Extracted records

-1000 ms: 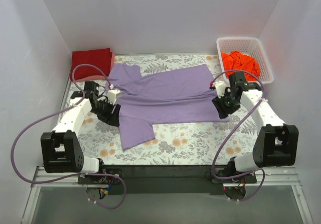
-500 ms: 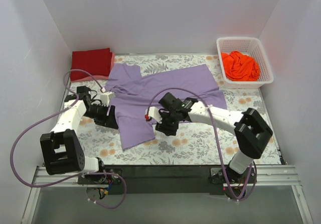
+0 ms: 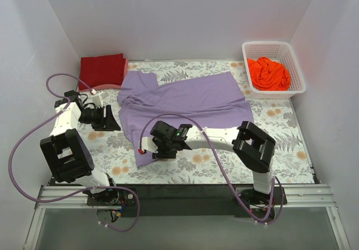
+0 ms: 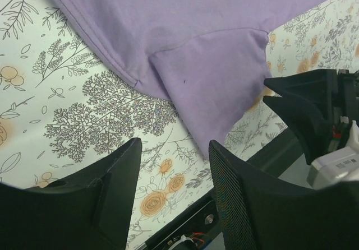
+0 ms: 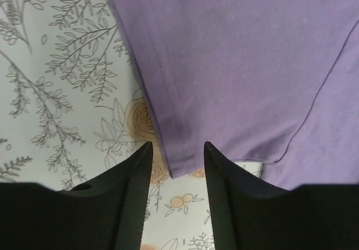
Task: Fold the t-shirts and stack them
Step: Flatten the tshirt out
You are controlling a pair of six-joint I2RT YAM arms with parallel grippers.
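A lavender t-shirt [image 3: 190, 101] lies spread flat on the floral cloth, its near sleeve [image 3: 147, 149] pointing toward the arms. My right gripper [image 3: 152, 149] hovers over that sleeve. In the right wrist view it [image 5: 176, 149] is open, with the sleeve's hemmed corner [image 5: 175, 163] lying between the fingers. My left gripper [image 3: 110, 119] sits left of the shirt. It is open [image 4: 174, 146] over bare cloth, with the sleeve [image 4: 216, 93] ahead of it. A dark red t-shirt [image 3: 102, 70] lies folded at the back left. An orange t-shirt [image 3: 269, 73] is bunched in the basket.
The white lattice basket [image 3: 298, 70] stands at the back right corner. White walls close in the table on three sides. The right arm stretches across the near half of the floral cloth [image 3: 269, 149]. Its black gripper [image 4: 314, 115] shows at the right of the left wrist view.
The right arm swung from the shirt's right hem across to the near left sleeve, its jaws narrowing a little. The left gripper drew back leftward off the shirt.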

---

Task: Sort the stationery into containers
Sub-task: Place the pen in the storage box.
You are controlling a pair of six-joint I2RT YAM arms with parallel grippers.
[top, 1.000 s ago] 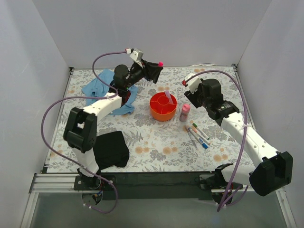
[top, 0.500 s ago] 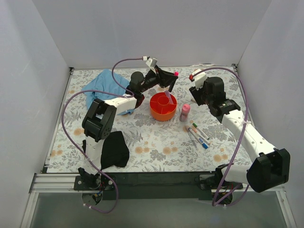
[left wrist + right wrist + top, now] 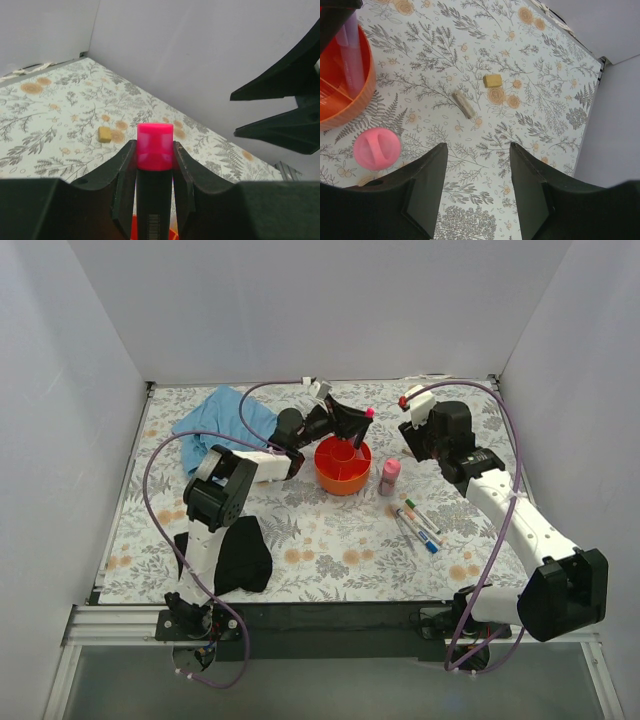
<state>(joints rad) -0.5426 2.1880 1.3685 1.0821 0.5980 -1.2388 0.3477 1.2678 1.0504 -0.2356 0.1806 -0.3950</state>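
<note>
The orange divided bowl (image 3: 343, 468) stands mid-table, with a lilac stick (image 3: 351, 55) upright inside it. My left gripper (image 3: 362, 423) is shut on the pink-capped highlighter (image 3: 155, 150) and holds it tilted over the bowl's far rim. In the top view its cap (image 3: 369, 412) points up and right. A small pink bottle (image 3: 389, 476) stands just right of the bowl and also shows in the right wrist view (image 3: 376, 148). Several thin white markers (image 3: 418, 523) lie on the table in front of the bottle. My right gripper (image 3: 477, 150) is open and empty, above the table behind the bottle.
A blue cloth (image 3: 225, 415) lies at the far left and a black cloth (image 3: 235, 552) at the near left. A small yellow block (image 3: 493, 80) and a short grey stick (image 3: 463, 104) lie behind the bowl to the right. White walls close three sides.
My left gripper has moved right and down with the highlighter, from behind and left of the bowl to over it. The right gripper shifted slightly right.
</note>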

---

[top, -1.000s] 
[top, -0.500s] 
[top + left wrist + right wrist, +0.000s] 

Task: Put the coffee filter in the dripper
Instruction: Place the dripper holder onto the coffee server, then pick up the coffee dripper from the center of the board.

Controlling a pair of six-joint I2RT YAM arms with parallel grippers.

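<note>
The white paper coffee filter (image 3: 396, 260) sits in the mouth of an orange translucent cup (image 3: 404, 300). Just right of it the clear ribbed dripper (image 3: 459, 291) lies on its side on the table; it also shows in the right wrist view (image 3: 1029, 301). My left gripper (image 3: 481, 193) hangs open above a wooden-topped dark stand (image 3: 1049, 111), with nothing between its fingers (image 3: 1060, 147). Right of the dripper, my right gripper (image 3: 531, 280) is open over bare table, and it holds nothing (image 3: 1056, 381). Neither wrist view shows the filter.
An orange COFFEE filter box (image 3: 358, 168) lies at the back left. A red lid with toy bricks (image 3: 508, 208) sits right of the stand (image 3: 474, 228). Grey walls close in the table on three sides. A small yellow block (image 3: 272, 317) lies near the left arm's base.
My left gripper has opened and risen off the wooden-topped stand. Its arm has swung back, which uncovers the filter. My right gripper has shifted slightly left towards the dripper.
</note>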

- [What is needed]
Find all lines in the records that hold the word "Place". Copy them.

- [Solution for this problem]
Sub-task: Place the pen in the storage box.
Instruction: Place the dripper holder onto the coffee server, then pick up the coffee dripper from the center of the board.

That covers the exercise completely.